In July 2020, after gathering information on key home-working employees, the hackers called them up and impersonated Twitter IT administrators. During these calls, they successfully persuaded some employees to disclose their account credentials.
Using this information, the cybercriminals logged into Twitter’s admin tools, changed the passwords of around 130 high-profile accounts — including those belonging to Barack Obama, Joe Biden, and Kanye West — and used them to conduct a Bitcoin scam.
This incident put “vishing” (voice phishing) on the map, and it reinforces what all cybersecurity leaders know — your company must apply the same level of cybersecurity protection to all its employees, whether they’re working on your premises or in their own homes.

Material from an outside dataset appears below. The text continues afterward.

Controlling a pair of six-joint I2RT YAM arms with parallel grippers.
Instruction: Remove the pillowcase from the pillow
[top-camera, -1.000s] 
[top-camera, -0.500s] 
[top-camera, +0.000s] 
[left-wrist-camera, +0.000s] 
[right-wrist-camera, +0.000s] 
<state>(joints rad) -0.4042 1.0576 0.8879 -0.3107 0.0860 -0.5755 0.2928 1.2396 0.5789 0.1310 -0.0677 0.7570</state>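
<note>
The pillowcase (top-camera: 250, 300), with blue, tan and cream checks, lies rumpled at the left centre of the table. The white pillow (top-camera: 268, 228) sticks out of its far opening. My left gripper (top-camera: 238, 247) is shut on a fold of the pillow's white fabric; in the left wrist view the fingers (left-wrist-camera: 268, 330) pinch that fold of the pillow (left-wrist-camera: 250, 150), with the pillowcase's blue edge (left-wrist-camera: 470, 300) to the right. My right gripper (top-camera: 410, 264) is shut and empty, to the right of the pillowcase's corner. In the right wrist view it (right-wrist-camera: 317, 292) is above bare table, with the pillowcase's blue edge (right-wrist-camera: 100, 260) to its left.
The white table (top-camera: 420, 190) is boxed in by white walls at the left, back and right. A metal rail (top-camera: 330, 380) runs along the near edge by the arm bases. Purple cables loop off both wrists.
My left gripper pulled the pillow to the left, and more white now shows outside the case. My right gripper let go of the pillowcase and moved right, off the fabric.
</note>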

- The ex-employee who got two years for sabotaging data
The case of San Jose resident Sudhish Kasaba Ramesh serves as a reminder that it’s not just your current employees that pose a potential internal threat—but your ex-employees, too.
Ramesh received two years imprisonment in December 2020 after a court found that he had accessed Cisco’s systems without authorization, deploying malware that deleted over 16,000 user accounts and caused $2.4 million in damage.
The incident emphasizes properly restricting access controls—and locking employees out of your systems as soon as they leave your organization.
- The employee who took company data to a new employer for a competitive edge
This incident involves two of the most prominent tech players: Google and Uber.
In 2015, a lead engineer at Waymo, Google’s self-driving car project, left to start his own self-driving truck venture, Otto. But, before departing, he exfiltrated several trade secrets, including diagrams and drawings related to simulations, radar technology, source code snippets, PDFs marked as confidential, and videos of test drives.
How? By downloading 14,000 files onto his laptop directly from Google servers.
Uber acquired Otto after a few months, at which point Google executives discovered the breach. In the end, Waymo was awarded $245 million worth of Uber shares, and, in March, the employee pleaded guilty.